On the other hand, go ahead and add a gratuitous apostrophe to “its” when you’re using it as a possessive pronoun, and feel free to subtract one from the contraction. Its no big deal, says Mr. Kamm. Everybody’s doing it. Indulge in mispronouncing “nuclear” as “nu-cyu-lar,” George W. Bush style. Use “less” (rather than “fewer”) when you’re talking about items you can count. However many English speakers are still using “fewer” the fuddy-duddy, old-fashioned way, there are less of them every day. And fewer grammar is no skin off anyone’s cheek. Literally.  

The point of using language precisely is not to alienate or to stigmatize. It is to communicate clearly and elegantly. Of course there is ample room for diverse “language games,” in Ludwig Wittgenstein’s terms, each with its own grammar and constitutive of its own culture. Every publication has its peculiarities and peccadillos, often enshrined in a style guide explaining exactly how writers should handle everything from titles to jargon to euphemisms. The Economist isn’t aiming to ostracize The New York Times when it calls the conflict from 1939-45 the “second world war” rather than “World War II.” By telling his readers which old-time “bogus” rules they “may” start breaking, Mr. Kamm is, in effect, developing his own sketch for a style guide. In that sense, he is no less of a pedant than anybody else. 
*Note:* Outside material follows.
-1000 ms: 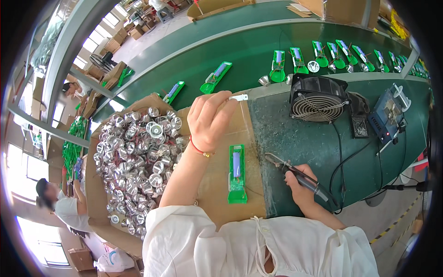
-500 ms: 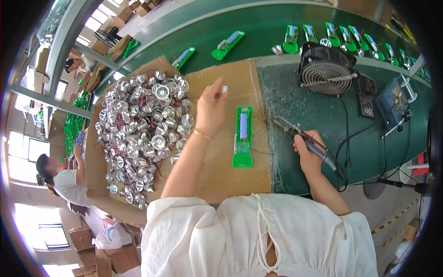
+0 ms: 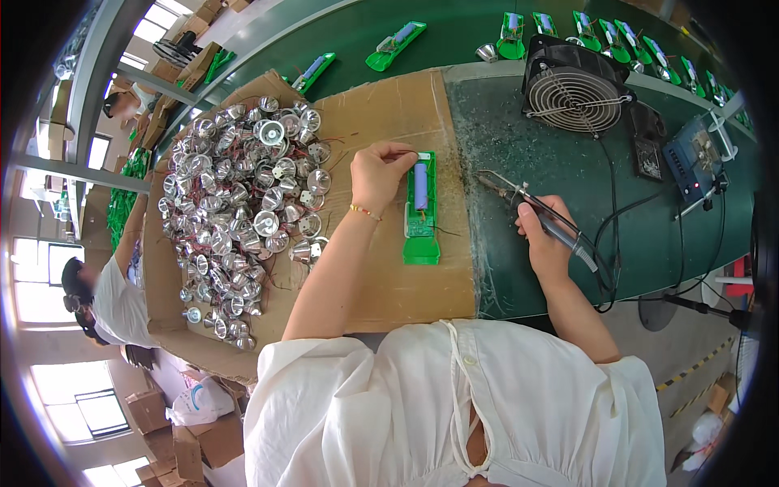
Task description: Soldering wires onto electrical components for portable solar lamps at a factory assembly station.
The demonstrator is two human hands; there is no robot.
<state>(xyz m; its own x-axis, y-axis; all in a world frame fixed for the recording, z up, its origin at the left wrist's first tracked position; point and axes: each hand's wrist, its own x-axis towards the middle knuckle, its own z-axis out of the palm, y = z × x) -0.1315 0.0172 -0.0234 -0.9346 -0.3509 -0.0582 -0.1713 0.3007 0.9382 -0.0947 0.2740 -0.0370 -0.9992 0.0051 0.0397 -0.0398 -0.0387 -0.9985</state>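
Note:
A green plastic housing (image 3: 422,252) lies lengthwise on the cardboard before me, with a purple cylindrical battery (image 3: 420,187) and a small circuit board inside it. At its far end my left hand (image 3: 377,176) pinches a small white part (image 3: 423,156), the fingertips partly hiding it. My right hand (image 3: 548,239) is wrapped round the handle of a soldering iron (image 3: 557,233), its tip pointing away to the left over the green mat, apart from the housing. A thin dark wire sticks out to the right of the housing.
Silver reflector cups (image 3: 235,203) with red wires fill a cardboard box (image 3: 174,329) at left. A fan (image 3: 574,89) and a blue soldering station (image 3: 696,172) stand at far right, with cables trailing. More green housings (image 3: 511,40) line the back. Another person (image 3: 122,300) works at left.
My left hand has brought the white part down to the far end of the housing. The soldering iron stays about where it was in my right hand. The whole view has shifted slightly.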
Mr. Kamm’s argument relies on what he seems to think is a clear distinction between “rules” and “conventions.” But there is no such bright line. All communities have norms governing how they communicate. Call them rules or call them conventions: you want to be understood by the people you are speaking to or writing for, and you want to be seen as hewing to shared linguistic norms. There are no “laws” of grammar whose violation will land you in jail. The grammar police do not carry billy clubs. But failing to “speak the language” of a community you want to thrive in, or wish to join, will get you nowhere fast. This is why Mr. Kamm’s declaration that “people should not be stigmatized for the way they speak” is so silly. His moralizing is either obvious or wrongheaded: No one should chastise a stranger on the subway for letting a participle dangle, true. But neither should a writing teacher let his students mangle semicolons or flub subject-verb agreement just because everybody’s doing it wrong.